I have been feeling incredibly proud to be American as of late. One of the interesting things about the process of food writing is that you discover a great deal of what makes you tick as a person. I have explored ethnic cuisine, and have read about the history of food and its direct correlation to culture. I have cooked things that have no reference point in my my own upbringing, and have explored ingredients from across the globe. And when all is said and done, I cannot help but return to a place of gratitude for the fact that I had a privileged upbringing in this wonderful country. A country so diverse that a notion of a clearly defined 'American' cuisine is virtually impossible to define (it brings tears to my eyes that many people in the world would consider fast food as our defining culinary offering). This is not about politics, conquest, the lens of history, or some notion of global superiority. My country is my home, and I love it dearly. I never went hungry as a child. I was given a wonderful education. I was allowed to be the person I became, to think freely, to express myself as I saw fit. This has not been the collective experience of every American, but we continue to make strides to realize a better America for everyone. The story of our country is certainly sordid at times, but I am enamored with the manner by which so many people have come here to forge a new existence, a better life, pulling up a seat at the the table for "a piece of the American pie", a pie that in my humble estimation would most certainly have to include apples.

The apple is a remarkable ingredient to say the least. Its mapped genome contains 57,000 genes in comparison to a human being which clocks in at about 30,000. That makes it one amazingly complex fruit, and it has spread around the world with a seemingly endless amount of varieties available today. Like so many of our ancestors, apples are not native to the Americas, first coming to this country with colonists who quickly planted seeds and developed orchards upon arrival. Most of the apples went to the production of cider (cider always referred to the alcoholic beverage until Prohibition when unfiltered apple juice came to be called cider, with anything containing alcohol now referred to as hard cider) which became the most common beverage of Colonial America. Young and old enjoyed alcohol with every meal, making it hard to imagine how so many things actually got done. With their apple seeds the colonists also brought recipes for pie, which had been a staple since medieval times.
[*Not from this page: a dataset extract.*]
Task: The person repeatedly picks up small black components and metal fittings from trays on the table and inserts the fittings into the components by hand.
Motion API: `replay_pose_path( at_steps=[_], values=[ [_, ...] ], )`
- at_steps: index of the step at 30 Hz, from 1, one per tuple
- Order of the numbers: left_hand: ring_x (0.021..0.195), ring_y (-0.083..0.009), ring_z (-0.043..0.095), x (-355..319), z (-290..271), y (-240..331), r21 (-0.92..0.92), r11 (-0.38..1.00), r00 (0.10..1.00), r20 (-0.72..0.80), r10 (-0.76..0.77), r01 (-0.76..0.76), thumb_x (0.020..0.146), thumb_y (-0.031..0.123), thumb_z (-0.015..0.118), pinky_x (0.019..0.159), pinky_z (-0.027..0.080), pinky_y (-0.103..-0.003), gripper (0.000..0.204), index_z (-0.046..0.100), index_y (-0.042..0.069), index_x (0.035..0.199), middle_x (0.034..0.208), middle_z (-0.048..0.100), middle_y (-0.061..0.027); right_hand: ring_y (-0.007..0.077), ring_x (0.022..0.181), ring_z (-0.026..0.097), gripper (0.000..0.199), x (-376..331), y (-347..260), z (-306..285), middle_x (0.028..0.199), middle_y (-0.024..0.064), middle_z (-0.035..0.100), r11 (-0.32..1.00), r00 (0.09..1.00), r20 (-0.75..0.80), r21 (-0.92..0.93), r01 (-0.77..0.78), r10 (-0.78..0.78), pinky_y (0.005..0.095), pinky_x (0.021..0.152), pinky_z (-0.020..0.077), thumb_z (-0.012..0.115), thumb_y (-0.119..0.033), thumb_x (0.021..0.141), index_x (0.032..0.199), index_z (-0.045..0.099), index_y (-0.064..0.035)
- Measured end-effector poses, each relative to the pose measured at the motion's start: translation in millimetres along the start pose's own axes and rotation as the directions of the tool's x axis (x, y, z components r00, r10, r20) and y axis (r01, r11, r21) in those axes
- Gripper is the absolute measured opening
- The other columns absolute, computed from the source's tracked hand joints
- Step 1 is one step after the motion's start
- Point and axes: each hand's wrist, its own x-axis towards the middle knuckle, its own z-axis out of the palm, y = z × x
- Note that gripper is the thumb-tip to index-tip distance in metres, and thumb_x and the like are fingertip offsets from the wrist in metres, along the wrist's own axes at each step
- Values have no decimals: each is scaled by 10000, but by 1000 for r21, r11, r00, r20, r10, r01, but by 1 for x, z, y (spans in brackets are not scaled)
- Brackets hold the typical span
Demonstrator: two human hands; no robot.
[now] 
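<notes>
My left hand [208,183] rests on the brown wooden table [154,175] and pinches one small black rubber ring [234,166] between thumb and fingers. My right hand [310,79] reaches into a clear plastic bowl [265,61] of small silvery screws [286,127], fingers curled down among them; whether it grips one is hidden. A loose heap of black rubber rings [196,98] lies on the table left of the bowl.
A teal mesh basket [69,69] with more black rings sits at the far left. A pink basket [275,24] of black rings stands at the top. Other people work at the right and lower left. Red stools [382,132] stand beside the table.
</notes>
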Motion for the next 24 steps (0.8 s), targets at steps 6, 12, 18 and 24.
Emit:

Over the centuries Apple Pie has become part of the American lexicon for good reason, with greater results. It is delicious, it tends to conjure up nostalgic memories, and it is something best made in the home. I long for the days when home economics was part of a basic education. Bring it back, and make the gentlemen take it as well, and for God's sake, teach our next generation how to make pie!

With a healthy helping of American pride, and an ever-growing fascination with apples I came to the conclusion that making an apple pie was paramount to an enjoyable fall season. I had never made a pie from scratch, so I perused several recipes until I felt that I had a pretty good base of knowledge for the technique. Throughout the process of making the pie I tried to keep memories of childhood at the forefront of my mind. Cooking has a wonderful way of bringing out the distilled essence of the events that make up the formative years of our existence. In the case of apples I was blessed with a New England upbringing wherein fall was always marked by trips to orchards to pick or buy apples and fresh unfiltered apple juice (cider as it is best known today). This would always be followed by a fresh baked apple pie, which has a way of scenting a home in a way that seems just right, for lack of a better description. With these images and scents floating through my consciousness I set out to bake a flaky pie. The results were lovely, though it quickly became apparent to me that pie making is most certainly an art learned over time, which probably accounts for the lack of home production these days. It is all about the crust, the humble, yet defining vehicle for the apples we love so much. My pie was delicious, flaky, and just far enough from what I remember to make apple pie my current project. As soon as I craft my rendition of the perfect apple pie, the recipe will be posted. Until then I will continue to experiment, thoroughly enjoying every mistake and triumph along the path.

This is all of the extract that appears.